Records drawn from a dataset
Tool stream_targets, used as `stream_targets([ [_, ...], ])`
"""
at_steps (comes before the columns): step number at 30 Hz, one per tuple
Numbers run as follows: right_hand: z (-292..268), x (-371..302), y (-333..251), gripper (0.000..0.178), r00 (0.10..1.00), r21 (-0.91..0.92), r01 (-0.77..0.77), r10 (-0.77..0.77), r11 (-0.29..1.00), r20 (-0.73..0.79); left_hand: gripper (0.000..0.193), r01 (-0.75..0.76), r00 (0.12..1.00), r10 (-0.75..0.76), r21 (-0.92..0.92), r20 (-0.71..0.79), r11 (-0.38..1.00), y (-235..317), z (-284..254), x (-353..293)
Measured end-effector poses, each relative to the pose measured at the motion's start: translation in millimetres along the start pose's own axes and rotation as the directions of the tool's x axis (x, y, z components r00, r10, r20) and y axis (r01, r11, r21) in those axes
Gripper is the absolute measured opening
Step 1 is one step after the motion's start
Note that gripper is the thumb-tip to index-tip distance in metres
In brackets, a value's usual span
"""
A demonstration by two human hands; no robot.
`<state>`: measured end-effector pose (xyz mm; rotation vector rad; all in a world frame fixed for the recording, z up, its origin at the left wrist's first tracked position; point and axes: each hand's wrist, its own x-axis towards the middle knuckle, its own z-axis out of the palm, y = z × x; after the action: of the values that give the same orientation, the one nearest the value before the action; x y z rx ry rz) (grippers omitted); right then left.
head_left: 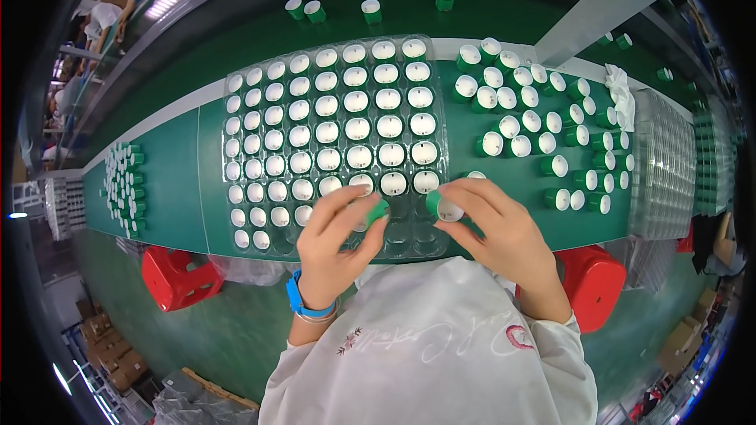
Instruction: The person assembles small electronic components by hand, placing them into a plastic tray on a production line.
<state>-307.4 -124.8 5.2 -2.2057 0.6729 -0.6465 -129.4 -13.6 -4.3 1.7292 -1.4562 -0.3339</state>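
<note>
Green-and-white cup [379, 212] in the L hand [335, 240], pinched b/w thumb and fingers, tilted and partly hidden by them, over the near rows of the clear plastic tray [403, 242]. R hand [504, 232] has a second cup [449, 209], also pinched b/w thumb and fingers, tipped w/ its white face toward the wearer, by the tray's near right corner; can't tell if it touches the tray. Both hands are close together, cups apart.

Most pockets hold seated cups [357, 101], white faces up, in rows; the bare pockets are at the near edge, mostly center to R. Tray sits on the green tabletop [169, 149]. Loose cups [487, 97] stand or lie scattered R of it, w/ a white cloth [620, 94] and a stack of clear trays [660, 173] at the far R end. Another cluster of cups [122, 185] (packed much tighter) is at the L end. Few more cups [372, 11] are on the dark green surface beyond the table.

Blue wristband [294, 293] on L wrist. Red stools below the table edge, one L [161, 283], one R [594, 287].
</note>
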Motion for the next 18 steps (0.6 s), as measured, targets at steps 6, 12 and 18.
stream_targets([
  [6, 11.3, -4.3, 3.8, 0.033, 0.993, -0.052, 0.056, -0.05, 0.997, 0.106, 0.039, 0.032, 0.964, -0.032, 0.006, 0.264, 0.999, 4.5, 9.9, -1.1],
  [12, 18.2, -1.3, 5.6, 0.032, 0.963, -0.102, 0.025, 0.004, 0.995, 0.271, 0.04, -0.133, 0.941, 0.073, 0.163, 0.331, 0.978, -3.8, 17.6, -3.1],
  [18, 17.7, 5.6, 7.8, 0.032, 0.956, -0.17, 0.06, -0.008, 0.984, 0.292, 0.043, -0.155, 0.941, 0.07, 0.235, 0.332, 0.96, -4.1, 16.2, 1.1],
])
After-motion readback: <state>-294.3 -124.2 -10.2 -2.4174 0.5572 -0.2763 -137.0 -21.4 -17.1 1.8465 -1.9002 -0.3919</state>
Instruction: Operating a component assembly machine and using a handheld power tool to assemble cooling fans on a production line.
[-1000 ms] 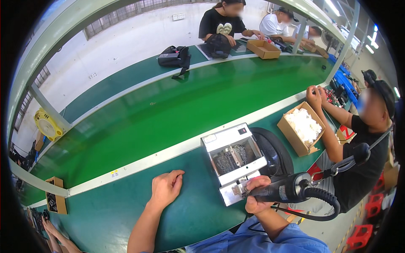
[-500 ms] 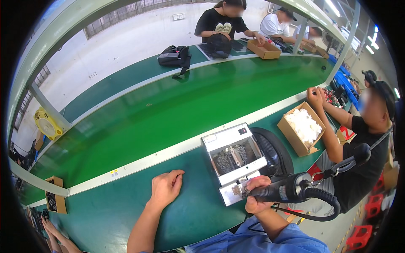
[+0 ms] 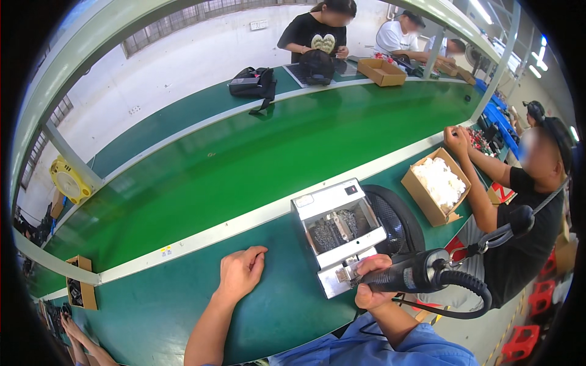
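At the front of the silver box [image 3: 326, 266], the right hand's [image 3: 373, 297] fingers grip the black screwdriver [image 3: 403, 274]; a tug from its cord [image 3: 479, 285] could swing its tip off line. The right wrist bends inward, tool nearly level; the left hand [image 3: 240, 273] rests on the tabletop [image 3: 281, 305], fingers loosely curled, holding nothing visible.
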Motion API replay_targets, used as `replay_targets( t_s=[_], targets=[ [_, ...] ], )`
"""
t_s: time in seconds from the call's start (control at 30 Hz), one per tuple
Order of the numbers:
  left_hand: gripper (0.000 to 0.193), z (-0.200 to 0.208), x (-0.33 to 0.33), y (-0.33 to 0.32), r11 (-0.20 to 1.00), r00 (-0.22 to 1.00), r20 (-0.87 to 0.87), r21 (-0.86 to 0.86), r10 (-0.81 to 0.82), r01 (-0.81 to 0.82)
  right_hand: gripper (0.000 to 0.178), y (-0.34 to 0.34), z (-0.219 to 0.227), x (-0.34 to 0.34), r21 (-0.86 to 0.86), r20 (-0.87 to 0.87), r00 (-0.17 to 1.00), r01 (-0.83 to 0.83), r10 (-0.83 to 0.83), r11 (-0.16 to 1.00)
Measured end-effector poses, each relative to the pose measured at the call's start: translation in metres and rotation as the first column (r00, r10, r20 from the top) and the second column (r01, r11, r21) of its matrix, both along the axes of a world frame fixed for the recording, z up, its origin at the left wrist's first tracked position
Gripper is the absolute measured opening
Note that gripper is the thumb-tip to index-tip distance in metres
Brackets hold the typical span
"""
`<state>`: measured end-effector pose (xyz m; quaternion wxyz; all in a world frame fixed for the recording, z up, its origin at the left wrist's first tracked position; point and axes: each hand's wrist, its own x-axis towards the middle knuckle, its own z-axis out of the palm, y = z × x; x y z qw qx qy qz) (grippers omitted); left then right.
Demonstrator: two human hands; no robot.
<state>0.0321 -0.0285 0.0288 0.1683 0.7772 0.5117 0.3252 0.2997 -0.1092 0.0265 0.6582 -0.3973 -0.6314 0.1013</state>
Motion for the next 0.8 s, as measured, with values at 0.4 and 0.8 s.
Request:
replay_targets(
  t_s=[0.4, 0.8],
  targets=[
    [0.011, -0.0072, -0.0043, 0.0016, 0.998, 0.999, 0.012, 0.05, -0.034, 0.033, 0.04, 0.0006, -0.0001, -0.0081, 0.039, -0.093, 0.995, 0.026, -0.023, 0.999],
    [0.01, -0.0038, -0.0017, 0.0008, 0.999, 1.0, -0.002, 0.032, -0.014, 0.014, 0.04, -0.0033, -0.0052, 0.0004, -0.029, -0.046, 0.997, -0.065, 0.064, 0.997]
  ],
)
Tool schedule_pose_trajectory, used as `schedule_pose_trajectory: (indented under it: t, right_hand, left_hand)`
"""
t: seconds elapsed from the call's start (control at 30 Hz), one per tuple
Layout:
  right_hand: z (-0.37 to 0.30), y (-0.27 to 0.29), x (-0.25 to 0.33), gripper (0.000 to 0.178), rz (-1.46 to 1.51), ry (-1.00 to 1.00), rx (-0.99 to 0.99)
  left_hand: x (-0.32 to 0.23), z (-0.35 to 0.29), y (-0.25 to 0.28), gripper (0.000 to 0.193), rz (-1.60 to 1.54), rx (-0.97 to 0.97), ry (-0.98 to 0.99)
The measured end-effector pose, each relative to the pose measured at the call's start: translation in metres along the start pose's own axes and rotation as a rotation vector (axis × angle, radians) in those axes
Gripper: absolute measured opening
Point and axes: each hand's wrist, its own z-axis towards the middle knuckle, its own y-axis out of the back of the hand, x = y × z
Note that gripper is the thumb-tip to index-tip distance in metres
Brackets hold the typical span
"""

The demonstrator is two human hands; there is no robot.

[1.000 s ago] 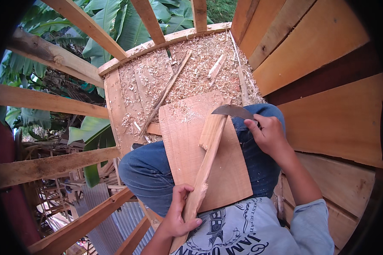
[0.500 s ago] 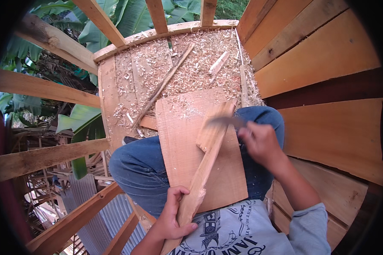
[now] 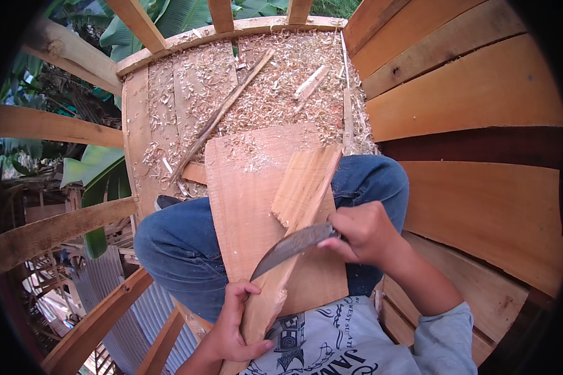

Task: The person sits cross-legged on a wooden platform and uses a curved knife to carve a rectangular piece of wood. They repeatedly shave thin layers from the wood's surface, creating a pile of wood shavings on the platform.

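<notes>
A long piece of wood (image 3: 280, 270), wider at its far end and narrow toward me, lies slantwise over a flat board (image 3: 238, 181) on my lap. My left hand (image 3: 234, 325) is wrapped round its narrow near end, close to my shirt. In my right hand (image 3: 361, 232) is a knife with a broad, dark curved blade (image 3: 294, 247). The blade lies across the narrow part of the wood, its tip pointing left toward my left hand. The knife's handle is mostly hidden in my fist.
Curled wood shavings (image 3: 281, 87) cover the plank floor ahead. A thin stick (image 3: 222, 115) and a short wood scrap (image 3: 311, 81) lie among them. Slatted rails (image 3: 56, 128) stand at left, a plank wall (image 3: 469, 100) at right. Corrugated metal sheets (image 3: 122, 306) show below left.
My right hand has brought the knife from the wood's far wide end back toward me, onto the narrow part. My left hand keeps its grip. The view has shifted slightly.
</notes>
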Motion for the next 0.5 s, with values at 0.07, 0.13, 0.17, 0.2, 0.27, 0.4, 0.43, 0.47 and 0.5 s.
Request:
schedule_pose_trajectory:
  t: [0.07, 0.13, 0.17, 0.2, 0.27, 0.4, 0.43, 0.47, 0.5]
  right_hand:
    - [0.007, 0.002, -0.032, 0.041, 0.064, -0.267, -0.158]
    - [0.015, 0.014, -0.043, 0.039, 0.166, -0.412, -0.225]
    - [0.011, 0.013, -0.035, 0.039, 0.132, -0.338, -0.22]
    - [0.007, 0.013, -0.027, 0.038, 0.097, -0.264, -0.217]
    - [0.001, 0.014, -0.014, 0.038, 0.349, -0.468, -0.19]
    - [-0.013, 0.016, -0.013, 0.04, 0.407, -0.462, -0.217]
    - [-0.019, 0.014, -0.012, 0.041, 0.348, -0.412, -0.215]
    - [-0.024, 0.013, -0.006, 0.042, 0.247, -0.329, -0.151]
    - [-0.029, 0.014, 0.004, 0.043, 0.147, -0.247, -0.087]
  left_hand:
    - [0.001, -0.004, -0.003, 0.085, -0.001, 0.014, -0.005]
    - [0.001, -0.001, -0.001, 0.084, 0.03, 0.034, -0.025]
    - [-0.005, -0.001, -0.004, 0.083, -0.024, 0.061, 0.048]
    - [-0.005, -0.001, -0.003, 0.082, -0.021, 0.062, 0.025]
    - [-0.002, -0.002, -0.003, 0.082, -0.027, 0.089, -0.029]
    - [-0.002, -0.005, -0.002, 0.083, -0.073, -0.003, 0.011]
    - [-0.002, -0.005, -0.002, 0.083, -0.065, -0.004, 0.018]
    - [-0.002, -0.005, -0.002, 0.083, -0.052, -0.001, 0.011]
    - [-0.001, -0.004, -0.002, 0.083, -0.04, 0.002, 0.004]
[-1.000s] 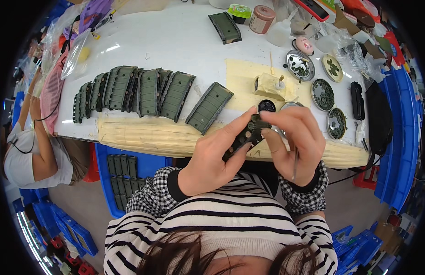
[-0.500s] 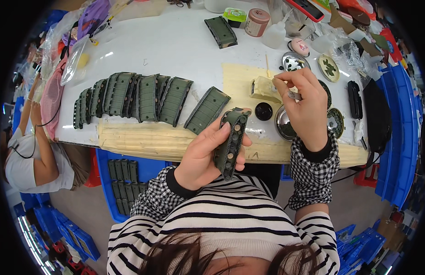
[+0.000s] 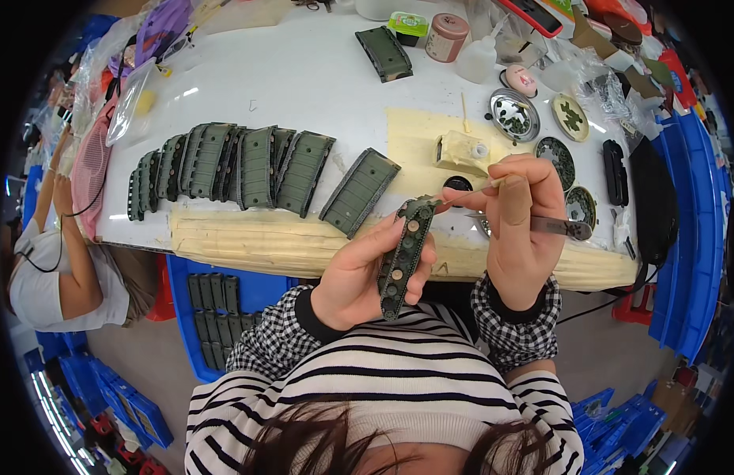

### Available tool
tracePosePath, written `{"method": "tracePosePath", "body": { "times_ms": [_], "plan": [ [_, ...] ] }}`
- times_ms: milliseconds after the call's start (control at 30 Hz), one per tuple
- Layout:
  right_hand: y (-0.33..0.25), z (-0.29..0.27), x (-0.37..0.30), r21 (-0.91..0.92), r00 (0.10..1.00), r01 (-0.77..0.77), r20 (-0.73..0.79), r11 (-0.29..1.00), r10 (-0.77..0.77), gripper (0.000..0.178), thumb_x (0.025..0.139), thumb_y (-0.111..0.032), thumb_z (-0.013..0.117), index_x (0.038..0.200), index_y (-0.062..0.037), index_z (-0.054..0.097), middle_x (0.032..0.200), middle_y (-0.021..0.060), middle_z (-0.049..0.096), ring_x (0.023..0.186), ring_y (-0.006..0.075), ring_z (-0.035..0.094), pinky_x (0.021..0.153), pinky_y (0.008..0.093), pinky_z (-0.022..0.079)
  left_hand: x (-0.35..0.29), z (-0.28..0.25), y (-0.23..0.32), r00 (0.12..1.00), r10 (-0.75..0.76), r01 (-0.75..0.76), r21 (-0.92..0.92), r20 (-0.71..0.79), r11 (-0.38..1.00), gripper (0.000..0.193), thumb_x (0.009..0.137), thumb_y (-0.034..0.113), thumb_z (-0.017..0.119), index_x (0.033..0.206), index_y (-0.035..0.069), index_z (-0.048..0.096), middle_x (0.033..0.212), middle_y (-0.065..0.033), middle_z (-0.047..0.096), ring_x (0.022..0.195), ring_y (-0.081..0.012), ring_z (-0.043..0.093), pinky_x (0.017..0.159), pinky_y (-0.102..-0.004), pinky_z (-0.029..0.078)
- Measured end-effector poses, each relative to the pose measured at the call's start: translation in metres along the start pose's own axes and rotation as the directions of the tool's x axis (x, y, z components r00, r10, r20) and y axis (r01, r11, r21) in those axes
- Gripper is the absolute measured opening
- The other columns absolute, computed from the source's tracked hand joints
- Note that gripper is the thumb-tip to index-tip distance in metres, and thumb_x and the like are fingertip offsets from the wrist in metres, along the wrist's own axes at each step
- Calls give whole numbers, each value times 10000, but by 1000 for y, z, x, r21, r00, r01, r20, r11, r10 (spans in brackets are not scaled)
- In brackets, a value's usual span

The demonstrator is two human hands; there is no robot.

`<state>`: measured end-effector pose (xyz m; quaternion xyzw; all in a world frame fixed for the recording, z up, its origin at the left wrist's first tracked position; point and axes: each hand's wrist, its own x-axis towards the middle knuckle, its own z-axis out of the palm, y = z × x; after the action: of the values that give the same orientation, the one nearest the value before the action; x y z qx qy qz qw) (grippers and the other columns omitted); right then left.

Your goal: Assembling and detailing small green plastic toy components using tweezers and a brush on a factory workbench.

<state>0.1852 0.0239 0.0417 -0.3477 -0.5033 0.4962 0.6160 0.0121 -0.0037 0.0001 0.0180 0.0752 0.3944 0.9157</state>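
Observation:
My left hand (image 3: pixel 347 273) is closed around a dark green model tank hull (image 3: pixel 403 265), held tilted with its row of wheels and track facing up. Between thumb and fingertips of my right hand (image 3: pixel 525 229) is a thin pale stick (image 3: pixel 484 188), whose tip is at or very near the far end of the hull. Metal tweezers (image 3: pixel 565 227) also lie in that hand, their broad end sticking out to the right. Just beyond the hands are a small black round pot (image 3: pixel 457 184) and a block wrapped in yellowish tape (image 3: pixel 454 150).
Green model pieces (image 3: pixel 260 166) stand in a row at left, one piece (image 3: pixel 359 192) apart from them. Round dishes (image 3: pixel 513 115) with small dark parts sit at right. A blue tray (image 3: pixel 189 317) of similar pieces is below the table edge. Another person (image 3: pixel 66 277) sits at far left.
My right hand has come down and toward the hull from the taped block, bringing the stick's tip to its far end. The tweezers now show plainly. My left hand and hull have barely shifted.

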Motion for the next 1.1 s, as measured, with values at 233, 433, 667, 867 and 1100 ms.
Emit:
{"method": "tracePosePath", "body": {
  "times_ms": [233, 433, 667, 867, 1100],
  "plan": [
    [-2, 5, -1, -66, 1000, -25, -16, 998, 24, 179, 1014, -131, 471, 1035, 43, 509, 957, 74, 509, 810, 142, 596, 760, 374, 601, 0, -3, -1, 1000, -5, 5, 10, -3, 1000, 479, 1032, 272, 413, 1439, 36, 331, 972, -114, 641, 704, -183, 650, 604, -295, 570],
    [1, 3, -2, -43, 1000, -25, -4, 999, 25, 183, 1006, -134, 498, 1051, 44, 506, 986, 88, 531, 818, 164, 634, 747, 323, 584, -1, -4, -1, 1000, -10, 10, 3, -2, 1000, 491, 1029, 280, 419, 1443, 35, 326, 965, -110, 641, 710, -177, 647, 616, -300, 577],
    [2, -18, 13, -375, 975, 126, -126, 918, -185, 151, 979, -101, 555, 1025, 43, 548, 934, 56, 578, 795, 129, 657, 683, 232, 531, -4, 8, 4, 992, 113, -89, 346, -50, 934, 580, 1042, 313, 365, 1513, 44, 160, 1151, -124, 576, 833, -215, 637, 701, -327, 557],
    [17, -28, 32, -866, 914, 259, 76, 428, -398, 112, 822, 13, 690, 926, -11, 657, 838, 83, 567, 645, 180, 578, 539, 272, 448, -5, 24, 7, 963, 250, -153, 559, -101, 815, 563, 1045, 313, 374, 1509, 44, 204, 1365, -191, 466, 1093, -232, 605, 952, -383, 507],
    [0, -22, 18, -721, 904, 302, 9, 624, -427, 79, 932, -49, 614, 947, 28, 618, 900, 73, 565, 740, 109, 597, 602, 255, 469, -12, 15, 6, 908, 417, -206, 908, 38, 365, 598, 946, 135, 588, 1469, 30, 318, 1264, -103, 517, 1064, -140, 537, 907, -277, 464]
  ]
}}
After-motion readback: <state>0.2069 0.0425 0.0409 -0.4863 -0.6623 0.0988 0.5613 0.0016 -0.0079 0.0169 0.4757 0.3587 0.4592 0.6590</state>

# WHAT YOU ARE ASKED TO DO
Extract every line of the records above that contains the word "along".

# RESULT FOR THIS EXERCISE
Measured end-effector poses, each relative to the pose measured at the motion's start: translation in millimetres along the start pose's own axes and rotation as the directions of the tool's x axis (x, y, z components r00, r10, r20) and y axis (r01, r11, r21) in those axes
Measured end-effector poses, each relative to the pose measured at the call's start: translation in metres and rotation as the first column (r00, r10, r20 from the top) and the second column (r01, r11, r21) of its matrix, both along the axes of a world frame fixed for the recording, z up, its origin at the left wrist's first tracked position
The measured end-effector pose, each relative to the pose measured at the call's start: translation in metres along the start pose's own axes and rotation as a rotation vector (axis × angle, radians) in those axes
- Measured end-effector poses, each relative to the pose measured at the call's start: translation in metres along the start pose's own axes and rotation as the directions of the tool's x axis (x, y, z components r00, r10, r20) and y axis (r01, r11, r21) in those axes
- Note that gripper is the thumb-tip to index-tip distance in metres, and thumb_x and the like are fingertip offsets from the wrist in metres, along the wrist's own axes at each step

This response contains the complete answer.